In the region of upstate New York where we live, Lyme disease- an infection of the Borrelia burgdorferi bacteria that’s spread primarily by deer ticks- has become an epidemic. All the odd controversies aside, there are physical realities about this situation that are not being acknowledged. Primarily the reality that we are a part of the problem. Ellen Sousa recently wrote that, “We are all beginning to pay the price for the ecologically short-sighted landscaping conventions of the past century…” Concerning Japanese Barberry and Lyme ticks, truer words have rarely been spoken.

20131124-184909.jpg Landscapers in the northeast region in use Japanese Barberry as the backbone of most of their bland, cookie cutter landscaping sites. Driving through a new development of 200+ homes in southern Saratoga County recently, we noted that 95% of the new construction used Japanese Barberry as the mainstay of the plant material.
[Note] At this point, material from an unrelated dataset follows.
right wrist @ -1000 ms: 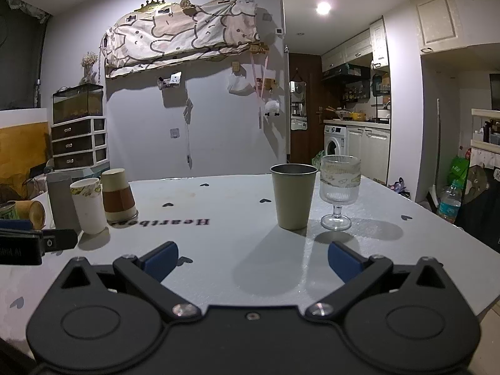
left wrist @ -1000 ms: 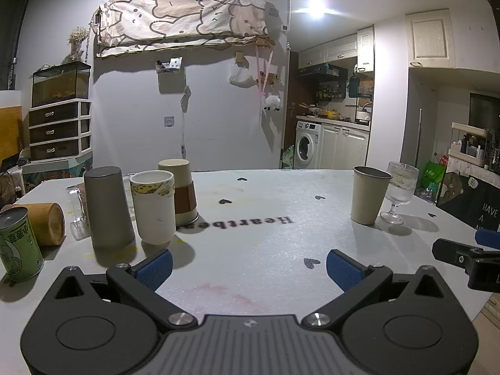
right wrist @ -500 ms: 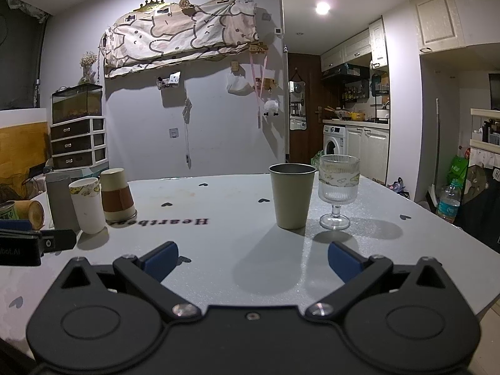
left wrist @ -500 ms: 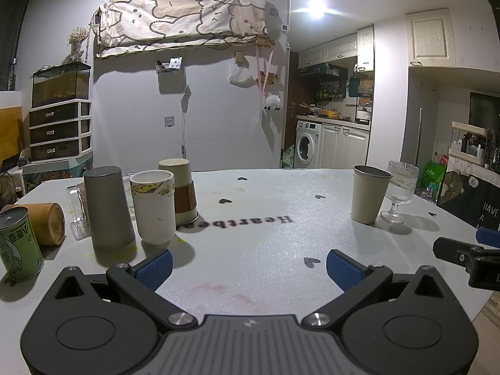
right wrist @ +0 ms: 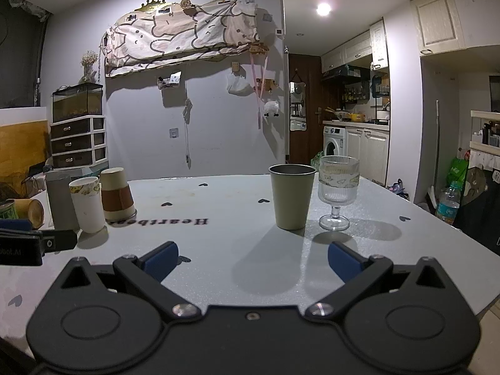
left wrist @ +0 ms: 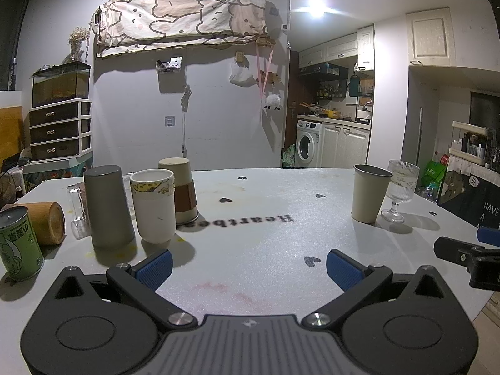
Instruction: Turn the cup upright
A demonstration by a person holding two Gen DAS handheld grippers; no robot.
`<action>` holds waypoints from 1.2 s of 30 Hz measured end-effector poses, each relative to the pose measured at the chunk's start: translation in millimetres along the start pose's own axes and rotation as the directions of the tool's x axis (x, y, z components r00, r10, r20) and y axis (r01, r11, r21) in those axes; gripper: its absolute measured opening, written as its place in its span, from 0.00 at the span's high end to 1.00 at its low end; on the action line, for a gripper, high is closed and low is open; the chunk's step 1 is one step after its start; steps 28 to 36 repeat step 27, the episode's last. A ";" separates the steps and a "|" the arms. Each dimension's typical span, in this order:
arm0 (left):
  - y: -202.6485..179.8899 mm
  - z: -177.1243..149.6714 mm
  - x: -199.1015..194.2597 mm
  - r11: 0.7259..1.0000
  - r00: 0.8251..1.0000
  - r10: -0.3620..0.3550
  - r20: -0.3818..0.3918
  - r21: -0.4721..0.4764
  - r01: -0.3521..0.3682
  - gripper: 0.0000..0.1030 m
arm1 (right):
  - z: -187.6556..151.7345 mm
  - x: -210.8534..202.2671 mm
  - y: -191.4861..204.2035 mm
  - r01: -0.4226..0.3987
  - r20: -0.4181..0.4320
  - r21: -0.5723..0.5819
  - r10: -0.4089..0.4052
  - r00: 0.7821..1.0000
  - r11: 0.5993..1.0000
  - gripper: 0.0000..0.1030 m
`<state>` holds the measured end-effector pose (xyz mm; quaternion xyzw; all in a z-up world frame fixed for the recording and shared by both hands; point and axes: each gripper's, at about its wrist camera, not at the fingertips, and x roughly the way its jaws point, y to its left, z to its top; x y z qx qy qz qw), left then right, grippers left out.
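Both tools sit low at the near edge of the pale grey tabletop (left wrist: 250,243), each spread wide with nothing between the blue pads. Left tool (left wrist: 248,264) faces a cluster of cups; right tool (right wrist: 253,257) faces the far pair.

Cluster, left side: a tall matte grey cylindrical cup (left wrist: 107,206) stands mouth-down, closed base up. Touching or just beside it, a white paper cup with a yellow printed rim (left wrist: 153,204) stands mouth-up. Behind that, a tan paper cup with a brown sleeve (left wrist: 181,193) is also inverted. A bamboo cup (left wrist: 43,222) lies on its side near a green tin can (left wrist: 18,247).

Right side: a beige tumbler (right wrist: 292,195) stands upright beside a ribbed stemmed glass (right wrist: 337,193), well apart from the cluster.

Judgement: the task's cup is likely one of the inverted ones; which one cannot be told. Wide opening suits straddling a cup body. The tight cluster leaves little room for a finger between neighbours.
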<state>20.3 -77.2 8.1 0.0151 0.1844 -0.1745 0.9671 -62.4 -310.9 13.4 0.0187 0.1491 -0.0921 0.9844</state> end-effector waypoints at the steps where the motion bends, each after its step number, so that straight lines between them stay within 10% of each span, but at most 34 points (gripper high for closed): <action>1: -0.5 -0.1 0.2 1.000 1.000 0.000 0.000 0.000 0.000 0.00 | 0.0 0.0 0.1 0.000 0.000 0.000 0.000 1.000 1.000 0.00; 36: 2.9 -2.3 2.7 1.000 1.000 0.008 -0.007 0.002 -0.008 0.00 | 0.8 -0.3 -3.3 0.006 0.002 -0.001 -0.006 1.000 1.000 0.00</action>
There’s the underlying problem of zero biodiversity or habitat reconstruction with such a limited palette, but arguably a more pressing reality is that all this Japanese Barberry accelerates a bad public health crisis. Japanese Barberry, an invasive non-native species, spreads rapidly and widely in the woods surrounding the properties they’ve been landscaped into, and many studies indicate that reproduction of the ticks that carry Lyme disease is facilitated by several physical conditions the shrubs produce.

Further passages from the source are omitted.